*DIRECTIONS FOR THIS TASK:* Reproduce the data word for word, keeping every line complete.

*MATERIAL PROVIDED:*
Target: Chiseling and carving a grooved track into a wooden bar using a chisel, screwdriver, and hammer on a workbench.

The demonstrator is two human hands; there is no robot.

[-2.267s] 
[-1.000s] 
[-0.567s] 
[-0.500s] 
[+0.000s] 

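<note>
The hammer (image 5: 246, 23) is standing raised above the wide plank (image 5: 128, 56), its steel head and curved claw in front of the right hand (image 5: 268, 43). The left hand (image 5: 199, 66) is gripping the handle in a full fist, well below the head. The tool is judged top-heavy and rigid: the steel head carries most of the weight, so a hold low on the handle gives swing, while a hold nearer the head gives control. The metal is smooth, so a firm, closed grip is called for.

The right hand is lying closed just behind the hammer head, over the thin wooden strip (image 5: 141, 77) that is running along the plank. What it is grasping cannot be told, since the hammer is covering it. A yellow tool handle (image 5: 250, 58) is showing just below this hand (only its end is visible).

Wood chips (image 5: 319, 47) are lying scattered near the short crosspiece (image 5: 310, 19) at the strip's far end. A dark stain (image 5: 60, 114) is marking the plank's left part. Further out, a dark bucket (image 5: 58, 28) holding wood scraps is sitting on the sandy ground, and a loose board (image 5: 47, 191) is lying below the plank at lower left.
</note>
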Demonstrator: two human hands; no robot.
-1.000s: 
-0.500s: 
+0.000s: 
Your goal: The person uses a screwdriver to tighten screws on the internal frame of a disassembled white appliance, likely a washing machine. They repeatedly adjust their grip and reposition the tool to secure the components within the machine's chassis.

*ANSWER TO THIS EXERCISE:*
Target: Chiseling and carving a grooved track into a wooden bar using a chisel, screwdriver, and hammer on a workbench.

The demonstrator is two human hands; there is no robot.

[-2.267s] 
[-1.000s] 
[-0.567s] 
[-0.500s] 
[+0.000s] 

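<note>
The hammer (image 5: 246, 23) is standing raised above the wide plank (image 5: 128, 56), its steel head and curved claw in front of the right hand (image 5: 268, 43). The left hand (image 5: 199, 66) is gripping the handle in a full fist, well below the head. The tool is judged top-heavy and rigid: the steel head carries most of the weight, so a hold low on the handle gives swing, while a hold nearer the head gives control. The metal is smooth, so a firm, closed grip is called for.

The right hand is lying closed just behind the hammer head, over the thin wooden strip (image 5: 141, 77) that is running along the plank. What it is grasping cannot be told, since the hammer is covering it. A yellow tool handle (image 5: 250, 58) is showing just below this hand (only its end is visible).

Wood chips (image 5: 319, 47) are lying scattered near the short crosspiece (image 5: 310, 19) at the strip's far end. A dark stain (image 5: 60, 114) is marking the plank's left part. Further out, a dark bucket (image 5: 58, 28) holding wood scraps is sitting on the sandy ground, and a loose board (image 5: 47, 191) is lying below the plank at lower left.
</note>
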Demonstrator: two human hands; no robot.
-1.000s: 
-0.500s: 
+0.000s: 
Your goal: The person uses a screwdriver to tighten screws on the internal frame of a disassembled white appliance, likely a washing machine. They repeatedly adjust their grip and reposition the tool to secure the components within the machine's chassis.

This output completes the exercise.